Data:
---------------

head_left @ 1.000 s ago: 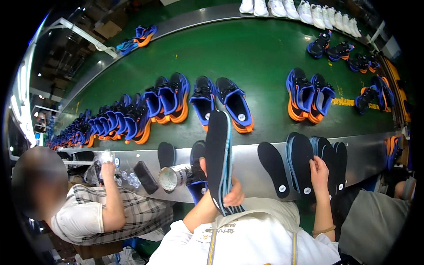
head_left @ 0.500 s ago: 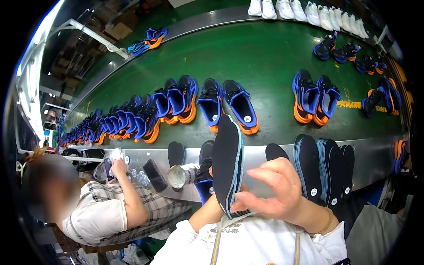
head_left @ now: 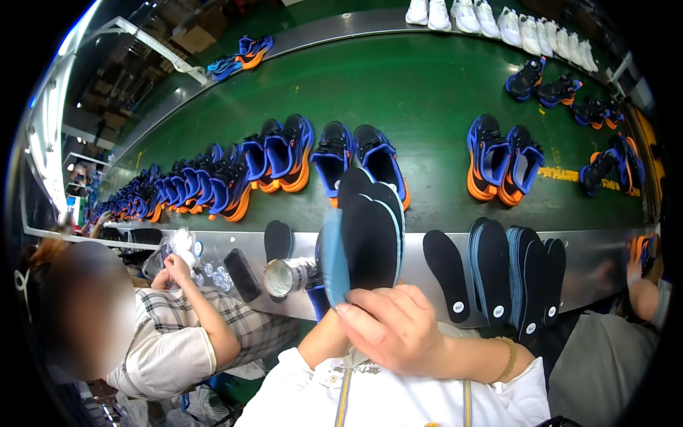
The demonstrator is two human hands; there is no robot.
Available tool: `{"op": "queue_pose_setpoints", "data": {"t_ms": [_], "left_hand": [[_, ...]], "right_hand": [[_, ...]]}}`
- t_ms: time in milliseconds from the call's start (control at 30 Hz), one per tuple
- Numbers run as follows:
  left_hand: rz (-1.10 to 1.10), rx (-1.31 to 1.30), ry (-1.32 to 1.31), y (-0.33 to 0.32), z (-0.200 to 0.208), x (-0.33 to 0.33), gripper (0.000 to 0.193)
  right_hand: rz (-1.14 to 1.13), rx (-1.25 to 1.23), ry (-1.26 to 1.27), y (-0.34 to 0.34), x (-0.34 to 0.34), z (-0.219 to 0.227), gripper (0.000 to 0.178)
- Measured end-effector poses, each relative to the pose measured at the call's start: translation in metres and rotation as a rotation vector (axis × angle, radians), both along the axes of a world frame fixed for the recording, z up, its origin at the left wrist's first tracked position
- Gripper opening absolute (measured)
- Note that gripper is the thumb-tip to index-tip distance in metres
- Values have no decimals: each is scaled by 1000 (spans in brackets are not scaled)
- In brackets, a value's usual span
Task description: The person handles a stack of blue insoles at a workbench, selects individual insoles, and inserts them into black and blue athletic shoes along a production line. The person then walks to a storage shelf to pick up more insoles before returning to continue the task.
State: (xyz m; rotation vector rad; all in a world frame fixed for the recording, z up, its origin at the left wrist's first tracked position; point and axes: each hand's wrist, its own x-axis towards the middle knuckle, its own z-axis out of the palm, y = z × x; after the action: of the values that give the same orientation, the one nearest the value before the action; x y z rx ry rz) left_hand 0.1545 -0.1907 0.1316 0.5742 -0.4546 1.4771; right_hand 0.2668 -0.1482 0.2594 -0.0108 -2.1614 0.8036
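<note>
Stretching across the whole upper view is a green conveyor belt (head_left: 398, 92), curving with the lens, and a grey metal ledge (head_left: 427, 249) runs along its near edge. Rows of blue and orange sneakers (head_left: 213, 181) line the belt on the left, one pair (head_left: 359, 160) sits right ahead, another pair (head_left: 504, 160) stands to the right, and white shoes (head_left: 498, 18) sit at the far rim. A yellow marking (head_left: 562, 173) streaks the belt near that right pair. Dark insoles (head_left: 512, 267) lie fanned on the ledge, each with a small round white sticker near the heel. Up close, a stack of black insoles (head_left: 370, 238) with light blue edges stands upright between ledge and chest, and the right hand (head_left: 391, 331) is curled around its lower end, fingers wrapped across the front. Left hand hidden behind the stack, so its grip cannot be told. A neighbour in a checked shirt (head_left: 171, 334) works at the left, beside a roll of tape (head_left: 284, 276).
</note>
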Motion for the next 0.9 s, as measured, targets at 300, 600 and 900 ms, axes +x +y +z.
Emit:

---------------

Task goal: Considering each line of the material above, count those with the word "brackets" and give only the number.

Answer for this exercise: 2